3. In so far as the second question is concerned, there is, in our opinion, no substance in it. The learned Vakil for the appellants has contended that the notice served under Section 167 of the Bengal Tenancy Act was not in accordance with the provisions of the law, because it does not appear to have been signed by the Collector. The notice is not on the record, and it is difficult, in the absence of all materials, to hold that it did not conform to the provisions of Section 167. We may point out, however, that the mere circumstance that the notice was signed by a Deputy Collector would not invalidate it, if he acted on behalf of the Collector Mahomed Kazem v. Naffar Chandra 32 C. 911 : 9 C.W.N. 803; Akhoy Kumar v. Bejoy Chand 29 C. 813. To bring the present case within the principle of the decisions in Ramdhon v. Surja Narain 2 C.L.J. 99 and Mohabat Singh v. Umahil Fatima 28 C. 66 the Court would have to hold that the Deputy Collector acted in excess of the powers conferred upon him. No such suggestion appears to have been specially made in the Court below, and the appellants are not entitled to a remand for the elucidation of this point. The second ground, therefore, cannot be supported.

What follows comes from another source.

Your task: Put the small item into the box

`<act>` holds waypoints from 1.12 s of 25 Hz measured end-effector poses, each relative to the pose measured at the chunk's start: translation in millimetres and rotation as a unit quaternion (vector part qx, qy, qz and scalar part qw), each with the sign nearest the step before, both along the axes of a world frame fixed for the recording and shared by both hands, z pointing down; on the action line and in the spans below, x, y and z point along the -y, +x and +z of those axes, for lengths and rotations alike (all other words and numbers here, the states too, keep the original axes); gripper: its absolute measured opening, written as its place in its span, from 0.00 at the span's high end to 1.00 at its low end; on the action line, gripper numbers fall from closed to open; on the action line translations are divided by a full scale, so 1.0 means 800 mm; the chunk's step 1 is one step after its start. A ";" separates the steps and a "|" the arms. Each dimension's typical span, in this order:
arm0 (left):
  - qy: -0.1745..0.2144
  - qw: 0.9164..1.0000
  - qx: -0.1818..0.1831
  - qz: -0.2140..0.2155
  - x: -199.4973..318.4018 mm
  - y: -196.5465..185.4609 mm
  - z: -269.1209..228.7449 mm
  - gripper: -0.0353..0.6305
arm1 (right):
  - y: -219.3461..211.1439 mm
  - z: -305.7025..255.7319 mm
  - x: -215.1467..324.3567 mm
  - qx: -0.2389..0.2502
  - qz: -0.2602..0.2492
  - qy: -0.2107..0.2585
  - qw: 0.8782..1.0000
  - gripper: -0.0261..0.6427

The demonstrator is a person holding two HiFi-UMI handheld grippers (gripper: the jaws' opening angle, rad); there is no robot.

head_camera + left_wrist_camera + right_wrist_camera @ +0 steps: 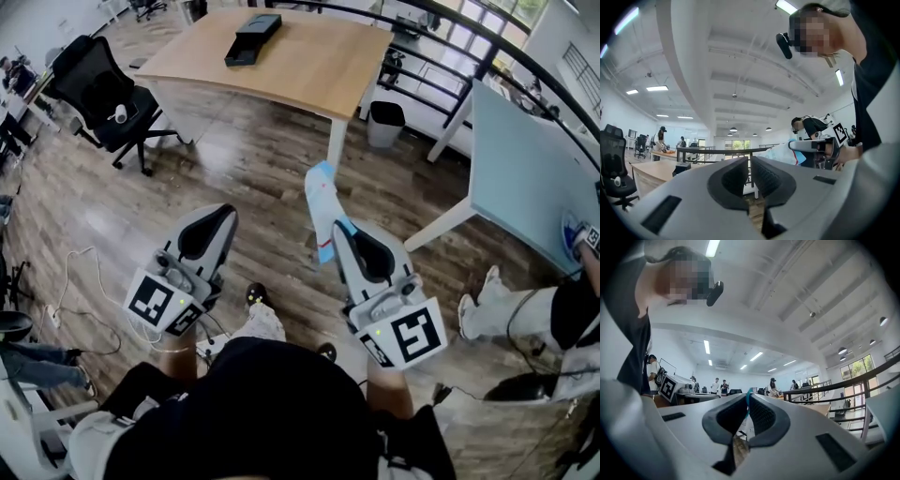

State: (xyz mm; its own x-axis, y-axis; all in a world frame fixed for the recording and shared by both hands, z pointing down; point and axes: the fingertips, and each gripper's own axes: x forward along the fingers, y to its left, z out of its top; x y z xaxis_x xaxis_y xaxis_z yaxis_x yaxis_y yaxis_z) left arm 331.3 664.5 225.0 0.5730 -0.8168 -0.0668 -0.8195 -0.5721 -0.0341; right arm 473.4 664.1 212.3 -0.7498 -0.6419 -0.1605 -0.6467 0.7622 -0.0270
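Note:
A black box lies on the wooden table, far ahead of both grippers. My right gripper is shut on the small item, a white and blue packet that sticks up out of its jaws. The right gripper view shows only the packet's thin teal edge between the closed jaws. To the left, level with it, my left gripper is shut with nothing between its jaws. From the left gripper view, the packet shows in the right gripper. Both grippers hang above the wood floor.
A black office chair stands at the left and a white bin under the table's right end. A pale blue table fills the right side, with another person below it. Cables lie on the floor at left.

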 end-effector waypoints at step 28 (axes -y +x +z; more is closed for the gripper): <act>0.004 0.999 -0.023 0.034 0.174 -0.246 0.005 0.91 | -0.246 -0.009 0.163 -0.025 0.038 0.010 0.999 0.92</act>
State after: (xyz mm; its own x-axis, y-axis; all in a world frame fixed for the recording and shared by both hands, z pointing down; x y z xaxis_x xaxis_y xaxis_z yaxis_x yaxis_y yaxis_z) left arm 134.6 525.6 228.7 0.6231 -0.7757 -0.1003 -0.7798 -0.6261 -0.0027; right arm 276.7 533.5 204.8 -0.7058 -0.6948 -0.1378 -0.7035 0.7104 0.0215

4. The result is, that this appeal must be allowed, the decree of the Subordinate Judge set aside and the case remanded to him in order that he may determine the question, whether the Chuckerbuttis and Kanjiballis had, at the date of the institution of the Rent Suit of 1895, any subsisting interest in the tenure. If they had, the present suit must be dismissed, if they had no subsisting interest at that time, the suit must be decreed. The costs of this appeal will abide the result.
5. It is conceded that this decision will govern all the other appeals one of which (No. 2785 of 1907) arises out of a similar suit for ejectment, and three others (Nos. 2384, 2786, 2757 of 1907), out of suits-for rent by the, landlord, brought on the assumption that the immediate tenures have been annulled so as to bring him into direct relation with the under-tenants. These appeals will, therefore, be allowed, the decrees of the Subordinate Judge will be set aside and the cases remanded for determination of the question Mentioned. The costs of these appeals will abide the result.
We may add that in the case one appeal (No. 2384 of 1907) a question of res judicata was sought to be argued, but upon examination it transpired that there was no substance in the contention. We need not, therefore, examine the matter in detail.